Hi, I've just started my website seeling T-Shirts and was wondering how long it has taken people to start selling? From past experience how long has it taken you and can you reccommend any sites which can build up my traffic e.g. forums or blogs etc.


----------



## Rodney (Nov 3, 2004)

Hi Marcus, it really depends on how much marketing and advertising you do (and how good your product is)

Some make sales the first day, some never make sales.

Here are some marketing tip threads that should help you. Be sure to read through them, as they answer many of the common questions you have about how to start, how to target, where you advertise, etc:

http://www.t-shirtforums.com/showthread.php?t=4115

http://www.t-shirtforums.com/showthread.php?t=4636

http://www.t-shirtforums.com/showthread.php?t=4650

http://www.t-shirtforums.com/ecommerce-site-design/t1849.html

If you still have specific questions after reading through these threads, please feel free to ask.


----------



## Big Easy Tees (Apr 6, 2007)

Thanks for these tips. I've had my cafepress shop for about 7 months now, and only manged to sell about 10 shirts. Admittedly, I've slacked a bit on posting new designs, but I still need some help.


----------



## zainejaz (Oct 17, 2010)

MarcoWilding27 said:


> Hi, I've just started my website seeling T-Shirts and was wondering how long it has taken people to start selling? From past experience how long has it taken you and can you reccommend any sites which can build up my traffic e.g. forums or blogs etc.



Initially I started as a designer where I got list of contracts And before launching my official site I was in BReak even position!!! In very next month I was getting solid profit from ma market!
And you will derive traffic from this site 
Just google your main keyword including Forums Blogs at the end. And then back link (Introduce your business) on diffrent forums!!! 
I got team of SEOs And SEMS to handle my marketing campaigns!!! Just Pm me if you want them


----------



## youenvyme (Jun 21, 2009)

I would like them. I am getting started and should have my site up in the next few weeks. I am very motivated and would like to get working and selling as soon as possible. Any help would be greatly appreciated.
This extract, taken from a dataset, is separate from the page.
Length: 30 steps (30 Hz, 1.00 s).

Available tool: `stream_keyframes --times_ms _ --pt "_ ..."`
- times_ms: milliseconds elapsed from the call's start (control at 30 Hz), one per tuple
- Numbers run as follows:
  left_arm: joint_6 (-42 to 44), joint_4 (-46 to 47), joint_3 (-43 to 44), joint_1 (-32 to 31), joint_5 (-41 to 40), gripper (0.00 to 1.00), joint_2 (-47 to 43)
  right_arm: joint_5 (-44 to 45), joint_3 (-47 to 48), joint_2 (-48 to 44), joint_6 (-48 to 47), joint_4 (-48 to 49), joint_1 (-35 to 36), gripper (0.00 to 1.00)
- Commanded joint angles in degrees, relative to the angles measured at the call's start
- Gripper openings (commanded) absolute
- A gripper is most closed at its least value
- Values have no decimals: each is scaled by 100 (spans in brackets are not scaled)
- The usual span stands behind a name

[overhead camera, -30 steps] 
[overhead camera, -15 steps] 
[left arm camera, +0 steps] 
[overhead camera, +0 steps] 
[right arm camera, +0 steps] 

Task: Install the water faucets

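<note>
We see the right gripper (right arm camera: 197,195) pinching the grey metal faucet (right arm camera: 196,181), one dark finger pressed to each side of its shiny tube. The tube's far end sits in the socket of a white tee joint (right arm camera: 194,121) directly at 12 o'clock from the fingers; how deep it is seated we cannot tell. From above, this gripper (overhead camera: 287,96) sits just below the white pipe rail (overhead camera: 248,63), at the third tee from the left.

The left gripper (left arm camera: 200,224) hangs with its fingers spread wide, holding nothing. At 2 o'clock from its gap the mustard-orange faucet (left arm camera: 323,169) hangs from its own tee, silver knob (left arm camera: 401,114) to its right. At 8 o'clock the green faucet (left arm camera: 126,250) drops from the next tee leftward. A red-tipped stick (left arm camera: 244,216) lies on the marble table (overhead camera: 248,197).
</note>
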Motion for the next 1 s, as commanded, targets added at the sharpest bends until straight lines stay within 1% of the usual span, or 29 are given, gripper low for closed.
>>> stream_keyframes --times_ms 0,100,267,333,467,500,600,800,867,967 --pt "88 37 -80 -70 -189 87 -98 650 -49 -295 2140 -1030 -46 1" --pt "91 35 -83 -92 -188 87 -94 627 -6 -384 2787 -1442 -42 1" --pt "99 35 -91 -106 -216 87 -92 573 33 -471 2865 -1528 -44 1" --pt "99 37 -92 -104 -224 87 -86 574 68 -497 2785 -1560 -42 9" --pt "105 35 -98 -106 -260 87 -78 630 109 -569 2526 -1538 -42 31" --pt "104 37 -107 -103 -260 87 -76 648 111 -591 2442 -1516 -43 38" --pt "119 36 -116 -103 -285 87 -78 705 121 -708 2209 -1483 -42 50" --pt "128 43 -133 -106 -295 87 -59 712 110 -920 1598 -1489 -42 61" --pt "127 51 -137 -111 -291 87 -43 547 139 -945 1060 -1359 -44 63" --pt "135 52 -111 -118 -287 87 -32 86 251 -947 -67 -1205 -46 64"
Feel free to PM me any info you'd like!!!


----------



## ovidstylecloths (Oct 13, 2010)

Me too ovidstyleclothing.com i like your work.Every where to all your friends facebook .


----------



## Ingenuitee (Oct 19, 2010)

It has been about two months since I launch my online t-shirt site. I have not had any sales yet. I am now trying to get traffic to my site. I have started a Facebook group, a blog where I blog about t-shirts, participating in forums, free online advertisement (don't have a budget yet  ). I am also using Trafficswarm to drive traffic to my site. Hopefully my effort will bring in some sale.


----------